In their answer, respondents alleged that the actions of the business manager and personnel director referred to in the petition were taken within the course and scope of their employment, and in compliance with rules and regulations governing the dismissal of classified personnel.

The court found that it was true that the board had taken no action with respect to the dismissal until after the commission's decision; but it also found that the dismissal proceedings were initiated by the Director of Personnel as a “representative of the appointing power.” If he acted as a representative of the board, it may be inferred that the board had authorized the business manager to discipline and take disciplinary proceedings against classified employees such as the bus driver, of whom he was the acknowledged supervisor. No proof was offered to the contrary and the burden was on the employee to prove the allegations of the petition filed on her behalf.

In Batson v. State Personnel Board (1961) 188 Cal.App.2d 320, 10 Cal.Rptr. 452, a similar issue was raised. The opinion recites, ‘Appellant also contends that the notice of punitive action under which the hearing was had was not signed by the appointing power as required by section 19575.5 of the Government Code. This section states the appointing power may with the consent of the Personnel Board serve on the employee and file with the board an amended or supplemental notice of punitive action. Section 19574 of the Government Code provides that the appointing power, or any person authorized by him, may take punitive action against an employee. The amended notice of punitive action was signed by Dr. O'Brien, the Superintendent and Medical Director of Modesto State Hospital. ‘Appointing power’ means a person having authority to make appointments to positions in the State Civil Service. Gov. Code, § 18524. Section 6558 of the Welfare and Institutions Code provides that subject to the approval of the Department of Institutions (this is the Department of Mental Hygiene, see Welf. & Inst. Code, § 151.5) the medical superintendent of each hospital shall appoint such employees as he deems necessary. Respondent claims that this section makes Dr. O'Brien the appointing power.

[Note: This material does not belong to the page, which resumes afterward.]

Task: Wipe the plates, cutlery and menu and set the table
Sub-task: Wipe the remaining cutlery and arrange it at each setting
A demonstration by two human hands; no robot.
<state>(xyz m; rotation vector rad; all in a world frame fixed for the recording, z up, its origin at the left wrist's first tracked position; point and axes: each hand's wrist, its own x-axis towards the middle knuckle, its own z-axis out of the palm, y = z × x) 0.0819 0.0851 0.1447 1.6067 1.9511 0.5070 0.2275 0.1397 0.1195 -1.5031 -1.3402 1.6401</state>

‘We believe that it is a reasonable construction of section 19575.5 of the Government Code that the Superintendent and Medical Director of Modesto State Hospital had authority to file and serve the amended notice of punitive action, but if such construction is not a reasonable one, we believe respondent is entitled to the presumption that Dr. Rapaport, the Director of the Department of Mental Hygiene, authorized Dr. O'Brien to sign the notice. Subdivision 15 of section 1963 of the Code of Civil Procedure provides that it is presumed ‘[t]hat official duty has been regularly performed.” (188 Cal.App.2d at p. 325, 10 Cal.Rptr. at p. 455. See, Mesna v. Dawson (1964)61 Cal.2d 91, 92, 37 Cal.Rptr. 193, 389 P.2d 721; and cf. Nilsson v. State Personnel Board (1938) 25 Cal.App.2d 699, 705, 78 P.2d 467.)

The Education Code recognizes the position of business manager, and the power of the governing board to endow the position with the title of deputy, associate or assistant superintendent for the performance of duties not requiring certification qualifications. (§§ 13059 and 937.1; and see § 13723.4; and cf. §§ 935, 936 and 939 in reference to superintendents of school districts.)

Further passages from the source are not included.